Sunday, July 8, 2012

A Registered Dietitician's Letter to the ADA

http://bigtimsprimaljourney.com/2012/07/07/question-everything/


After all this research, I have come to the conclusion that both proponents and adversaries of the lipid hypothesis have blind spots. Proponents have recognized the role oxidized LDL plays in atherogenesis and the role the LDL receptor gene plays in getting cholesterol into the cells, but still insist that we should control cholesterol production to reduce the amount in the blood. They still insist on lowering LDL even though studies show it is not the amount of LDL but the amount of oxidized LDL that is the problem. They insist on a low saturated fat and cholesterol diet even though they admit that diet does not play a role in the lipid hypothesis. Adversaries of the lipid hypothesis insist that cholesterol does not play a role in heart disease, despite evidence that oxidized LDL promotes atherosclerosis.
It appears to me that we may be doing more harm than good in recommending a diet high in vegetable oils and low in saturated fat and cholesterol. After all, we developed heart disease, cancer, diabetes and obesity while decreasing saturated fat intake and increasing vegetable oil intake. It seems ridiculous to blame a fat that has been around for thousands of years for diseases that have only been around for the past 100 years. Vegetable oils have also only been used in the past 100 years. The currently accepted low-fat, food-guide-pyramid diet may be causing the very disease we are prescribing the diet to prevent. Based on the evidence, I cannot with a clear conscious recommend a diet high in vegetable oils and low in saturated fat. There is just no good science to support that recommendation and a good deal of science that would contradict that recommendation. I believe it is more important to be scientifically correct than politically correct. And politics has played a more significant role than science in our dietary recommendations whether we choose to believe that or not.
Dietitians are promoted as “the nutrition expert.” How can we possibly make that claim if we do not abide by what the science actually says? How can we claim to be science-based when we ignore every piece of science that contradicts the view we want to take? Our view should be based on the actual science, not the politics behind the science. The science that has come out in the last twenty to thirty years clearly contradicts the diet-heart hypothesis and the lipid hypothesis in its present form.

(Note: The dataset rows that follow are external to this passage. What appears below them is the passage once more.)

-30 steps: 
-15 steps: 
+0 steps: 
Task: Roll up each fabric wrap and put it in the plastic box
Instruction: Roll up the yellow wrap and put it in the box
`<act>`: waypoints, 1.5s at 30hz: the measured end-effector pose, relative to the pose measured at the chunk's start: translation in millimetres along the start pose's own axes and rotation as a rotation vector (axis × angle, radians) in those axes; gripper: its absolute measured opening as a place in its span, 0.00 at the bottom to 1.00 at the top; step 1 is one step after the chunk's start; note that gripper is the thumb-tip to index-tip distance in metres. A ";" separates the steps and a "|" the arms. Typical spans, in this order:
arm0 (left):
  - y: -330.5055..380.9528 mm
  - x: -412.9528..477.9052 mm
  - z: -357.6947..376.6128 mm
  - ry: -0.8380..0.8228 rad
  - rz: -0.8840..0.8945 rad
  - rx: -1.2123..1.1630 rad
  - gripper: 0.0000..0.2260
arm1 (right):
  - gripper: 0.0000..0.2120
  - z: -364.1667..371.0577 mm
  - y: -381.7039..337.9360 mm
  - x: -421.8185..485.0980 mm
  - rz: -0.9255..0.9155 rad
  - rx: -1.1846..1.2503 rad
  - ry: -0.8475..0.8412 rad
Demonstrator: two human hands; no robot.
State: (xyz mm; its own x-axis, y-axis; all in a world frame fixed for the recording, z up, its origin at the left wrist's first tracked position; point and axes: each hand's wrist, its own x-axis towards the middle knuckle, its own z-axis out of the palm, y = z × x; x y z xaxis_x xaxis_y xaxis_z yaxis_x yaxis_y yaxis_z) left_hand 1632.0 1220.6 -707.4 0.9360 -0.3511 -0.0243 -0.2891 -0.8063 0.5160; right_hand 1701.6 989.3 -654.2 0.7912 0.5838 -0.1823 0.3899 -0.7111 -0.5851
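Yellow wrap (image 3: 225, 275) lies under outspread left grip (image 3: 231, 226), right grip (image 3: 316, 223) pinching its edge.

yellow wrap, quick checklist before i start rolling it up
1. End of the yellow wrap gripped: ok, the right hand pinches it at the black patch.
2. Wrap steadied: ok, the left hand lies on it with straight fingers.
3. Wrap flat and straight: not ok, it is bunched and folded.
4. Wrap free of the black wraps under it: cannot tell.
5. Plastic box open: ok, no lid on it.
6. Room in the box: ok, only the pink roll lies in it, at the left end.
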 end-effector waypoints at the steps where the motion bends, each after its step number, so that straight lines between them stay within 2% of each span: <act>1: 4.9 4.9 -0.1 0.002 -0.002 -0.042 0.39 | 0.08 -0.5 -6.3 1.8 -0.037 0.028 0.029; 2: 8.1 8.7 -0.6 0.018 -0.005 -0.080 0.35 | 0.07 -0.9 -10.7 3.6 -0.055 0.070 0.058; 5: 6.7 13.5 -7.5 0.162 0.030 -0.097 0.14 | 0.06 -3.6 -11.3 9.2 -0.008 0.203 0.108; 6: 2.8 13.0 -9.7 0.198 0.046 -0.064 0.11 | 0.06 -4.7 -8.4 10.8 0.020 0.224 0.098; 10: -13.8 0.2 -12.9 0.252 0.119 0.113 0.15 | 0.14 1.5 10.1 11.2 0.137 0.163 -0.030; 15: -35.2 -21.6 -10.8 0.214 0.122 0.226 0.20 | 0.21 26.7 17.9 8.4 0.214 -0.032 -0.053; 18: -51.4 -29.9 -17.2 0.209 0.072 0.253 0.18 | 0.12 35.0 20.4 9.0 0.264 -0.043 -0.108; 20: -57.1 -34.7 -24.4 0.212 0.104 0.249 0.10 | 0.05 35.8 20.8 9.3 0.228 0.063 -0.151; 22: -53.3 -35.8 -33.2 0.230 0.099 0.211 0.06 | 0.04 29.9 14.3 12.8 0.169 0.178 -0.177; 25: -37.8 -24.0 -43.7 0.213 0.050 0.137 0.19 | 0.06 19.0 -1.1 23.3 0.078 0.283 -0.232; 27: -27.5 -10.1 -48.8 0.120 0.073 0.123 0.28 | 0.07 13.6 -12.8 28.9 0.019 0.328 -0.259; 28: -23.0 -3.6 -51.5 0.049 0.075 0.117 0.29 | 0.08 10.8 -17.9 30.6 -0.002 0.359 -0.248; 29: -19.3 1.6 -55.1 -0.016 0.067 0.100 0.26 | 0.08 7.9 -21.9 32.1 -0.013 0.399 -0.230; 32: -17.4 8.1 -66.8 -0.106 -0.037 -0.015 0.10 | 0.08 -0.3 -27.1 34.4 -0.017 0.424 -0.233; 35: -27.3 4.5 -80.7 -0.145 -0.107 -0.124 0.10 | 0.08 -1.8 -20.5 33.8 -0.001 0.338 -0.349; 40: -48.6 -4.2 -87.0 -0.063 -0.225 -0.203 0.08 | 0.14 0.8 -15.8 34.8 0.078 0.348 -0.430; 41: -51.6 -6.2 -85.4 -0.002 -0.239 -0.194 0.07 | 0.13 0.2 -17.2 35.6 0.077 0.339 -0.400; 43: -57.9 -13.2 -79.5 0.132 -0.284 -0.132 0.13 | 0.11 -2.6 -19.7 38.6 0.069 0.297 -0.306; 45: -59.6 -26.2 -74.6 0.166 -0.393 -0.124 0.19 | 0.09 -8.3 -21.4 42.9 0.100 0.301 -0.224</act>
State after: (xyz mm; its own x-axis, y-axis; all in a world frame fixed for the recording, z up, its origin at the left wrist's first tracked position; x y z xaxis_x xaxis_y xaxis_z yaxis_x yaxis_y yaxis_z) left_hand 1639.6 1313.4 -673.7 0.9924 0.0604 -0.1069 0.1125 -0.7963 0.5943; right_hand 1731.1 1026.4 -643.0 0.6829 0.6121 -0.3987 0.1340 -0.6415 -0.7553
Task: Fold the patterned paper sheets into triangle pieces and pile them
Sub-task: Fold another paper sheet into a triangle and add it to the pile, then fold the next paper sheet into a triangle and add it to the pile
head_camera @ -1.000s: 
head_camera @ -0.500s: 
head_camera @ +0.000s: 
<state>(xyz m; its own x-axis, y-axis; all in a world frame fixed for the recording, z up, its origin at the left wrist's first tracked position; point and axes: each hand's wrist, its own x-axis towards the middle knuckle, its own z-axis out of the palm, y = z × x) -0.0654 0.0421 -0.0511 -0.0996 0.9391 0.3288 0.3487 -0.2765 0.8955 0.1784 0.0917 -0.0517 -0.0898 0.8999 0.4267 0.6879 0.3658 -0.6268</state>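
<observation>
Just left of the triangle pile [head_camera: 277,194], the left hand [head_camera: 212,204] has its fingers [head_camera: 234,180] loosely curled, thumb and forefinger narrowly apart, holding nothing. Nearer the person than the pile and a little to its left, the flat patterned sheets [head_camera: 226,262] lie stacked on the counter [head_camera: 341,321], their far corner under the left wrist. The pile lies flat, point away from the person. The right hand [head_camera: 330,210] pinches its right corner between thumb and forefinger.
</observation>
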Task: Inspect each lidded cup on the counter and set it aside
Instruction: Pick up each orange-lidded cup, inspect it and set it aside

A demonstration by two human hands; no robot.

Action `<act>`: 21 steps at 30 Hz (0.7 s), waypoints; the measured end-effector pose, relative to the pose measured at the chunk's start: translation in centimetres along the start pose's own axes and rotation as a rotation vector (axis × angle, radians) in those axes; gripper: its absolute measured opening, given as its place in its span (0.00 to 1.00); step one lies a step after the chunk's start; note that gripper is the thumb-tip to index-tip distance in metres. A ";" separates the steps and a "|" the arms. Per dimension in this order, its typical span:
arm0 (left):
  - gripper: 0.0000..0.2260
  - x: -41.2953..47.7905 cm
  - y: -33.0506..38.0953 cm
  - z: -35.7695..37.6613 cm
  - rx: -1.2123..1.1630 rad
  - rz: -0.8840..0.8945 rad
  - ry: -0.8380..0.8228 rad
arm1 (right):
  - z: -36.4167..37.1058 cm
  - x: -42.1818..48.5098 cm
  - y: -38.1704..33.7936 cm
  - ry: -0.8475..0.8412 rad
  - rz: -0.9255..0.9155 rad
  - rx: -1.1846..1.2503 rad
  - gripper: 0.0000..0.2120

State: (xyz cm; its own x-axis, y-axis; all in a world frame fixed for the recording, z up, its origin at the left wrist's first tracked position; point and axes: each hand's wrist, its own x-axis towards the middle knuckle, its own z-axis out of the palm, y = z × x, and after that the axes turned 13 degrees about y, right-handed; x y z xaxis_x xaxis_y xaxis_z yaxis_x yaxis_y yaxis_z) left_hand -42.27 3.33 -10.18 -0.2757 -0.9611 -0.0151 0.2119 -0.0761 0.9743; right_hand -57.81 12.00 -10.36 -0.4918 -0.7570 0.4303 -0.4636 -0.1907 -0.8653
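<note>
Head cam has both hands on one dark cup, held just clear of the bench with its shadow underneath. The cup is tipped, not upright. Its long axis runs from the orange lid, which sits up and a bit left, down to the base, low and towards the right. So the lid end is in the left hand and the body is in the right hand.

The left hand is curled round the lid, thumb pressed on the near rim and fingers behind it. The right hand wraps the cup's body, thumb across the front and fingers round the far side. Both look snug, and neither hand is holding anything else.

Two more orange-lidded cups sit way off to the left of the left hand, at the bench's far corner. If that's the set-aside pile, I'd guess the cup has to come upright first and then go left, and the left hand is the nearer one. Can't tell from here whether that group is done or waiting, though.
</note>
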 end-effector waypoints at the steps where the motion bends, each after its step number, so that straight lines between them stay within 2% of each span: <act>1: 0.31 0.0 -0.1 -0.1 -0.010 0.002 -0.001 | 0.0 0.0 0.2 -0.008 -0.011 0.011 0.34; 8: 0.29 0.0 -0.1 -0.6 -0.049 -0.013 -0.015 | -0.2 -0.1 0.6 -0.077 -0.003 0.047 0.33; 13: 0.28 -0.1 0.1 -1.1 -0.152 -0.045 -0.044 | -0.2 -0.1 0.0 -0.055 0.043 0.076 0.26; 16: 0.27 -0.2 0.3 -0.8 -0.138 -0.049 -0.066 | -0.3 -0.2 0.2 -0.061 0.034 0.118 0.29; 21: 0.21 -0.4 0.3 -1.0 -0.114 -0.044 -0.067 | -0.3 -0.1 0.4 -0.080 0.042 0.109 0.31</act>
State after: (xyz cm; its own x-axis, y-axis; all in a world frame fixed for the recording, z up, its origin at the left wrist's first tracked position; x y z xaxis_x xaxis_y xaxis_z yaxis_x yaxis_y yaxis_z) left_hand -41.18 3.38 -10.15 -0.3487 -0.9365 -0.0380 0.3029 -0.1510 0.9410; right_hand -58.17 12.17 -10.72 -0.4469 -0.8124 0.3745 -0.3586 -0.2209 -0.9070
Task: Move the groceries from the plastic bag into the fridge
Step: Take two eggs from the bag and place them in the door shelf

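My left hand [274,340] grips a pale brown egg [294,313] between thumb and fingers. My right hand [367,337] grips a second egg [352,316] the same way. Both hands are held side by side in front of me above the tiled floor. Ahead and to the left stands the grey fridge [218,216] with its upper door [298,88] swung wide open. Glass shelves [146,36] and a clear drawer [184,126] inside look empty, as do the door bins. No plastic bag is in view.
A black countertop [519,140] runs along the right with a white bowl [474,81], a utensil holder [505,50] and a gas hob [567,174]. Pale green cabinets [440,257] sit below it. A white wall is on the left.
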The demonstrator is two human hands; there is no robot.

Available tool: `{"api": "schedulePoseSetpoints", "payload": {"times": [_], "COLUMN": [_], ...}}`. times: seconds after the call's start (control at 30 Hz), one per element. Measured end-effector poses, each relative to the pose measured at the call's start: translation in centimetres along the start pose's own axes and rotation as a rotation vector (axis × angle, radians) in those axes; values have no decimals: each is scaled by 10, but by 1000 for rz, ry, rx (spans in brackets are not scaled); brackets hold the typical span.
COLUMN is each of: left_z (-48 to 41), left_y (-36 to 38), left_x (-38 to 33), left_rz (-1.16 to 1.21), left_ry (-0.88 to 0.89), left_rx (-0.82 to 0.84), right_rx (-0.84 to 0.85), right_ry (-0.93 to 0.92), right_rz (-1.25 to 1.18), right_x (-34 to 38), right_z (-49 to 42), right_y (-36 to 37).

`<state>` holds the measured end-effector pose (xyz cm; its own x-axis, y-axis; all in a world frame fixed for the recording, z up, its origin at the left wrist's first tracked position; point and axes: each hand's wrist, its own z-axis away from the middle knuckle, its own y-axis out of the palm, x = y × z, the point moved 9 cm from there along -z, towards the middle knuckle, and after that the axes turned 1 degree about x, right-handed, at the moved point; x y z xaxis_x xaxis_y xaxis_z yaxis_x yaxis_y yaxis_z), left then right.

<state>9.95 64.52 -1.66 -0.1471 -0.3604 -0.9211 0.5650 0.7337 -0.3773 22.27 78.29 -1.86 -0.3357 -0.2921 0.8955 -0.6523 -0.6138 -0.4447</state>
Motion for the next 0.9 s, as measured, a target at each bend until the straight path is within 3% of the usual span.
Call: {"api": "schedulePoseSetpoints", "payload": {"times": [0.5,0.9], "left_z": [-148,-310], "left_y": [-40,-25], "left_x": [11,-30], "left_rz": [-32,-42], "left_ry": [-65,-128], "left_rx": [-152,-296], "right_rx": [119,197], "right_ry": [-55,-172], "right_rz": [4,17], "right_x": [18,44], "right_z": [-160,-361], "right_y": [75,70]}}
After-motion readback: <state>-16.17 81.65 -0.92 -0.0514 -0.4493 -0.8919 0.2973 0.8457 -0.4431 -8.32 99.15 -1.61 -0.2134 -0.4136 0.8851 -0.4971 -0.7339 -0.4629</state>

So, trying to lower total cholesterol and LDL cholesterol is a waste of time because it does nothing to prevent LDL from becoming oxidized and, therefore, is not helpful in preventing atherosclerosis.

Based on all the evidence so far, I believe the following:

  1. There is no scientific support for the diet-heart hypothesis, the belief that saturated fat and cholesterol in the diet cause atherosclerosis and heart disease.
  2. The lipid hypothesis is not true in its present form. It is not the amount of cholesterol in the blood that matters, but the amount of oxidized LDL, so I would support the oxidized lipid hypothesis.
  3. I support diet recommendations that prevent the oxidation of LDL.
    1. Reduction of PUFA intake
    2. Increase in cholesterol and saturated fat intake
    3. Increase in antioxidant intake
  4. I support looking into ways to increase LDL receptor function. A recent study shows that curcurmin may be beneficial here (97) and thyroid hormone and iodine may play a role as well.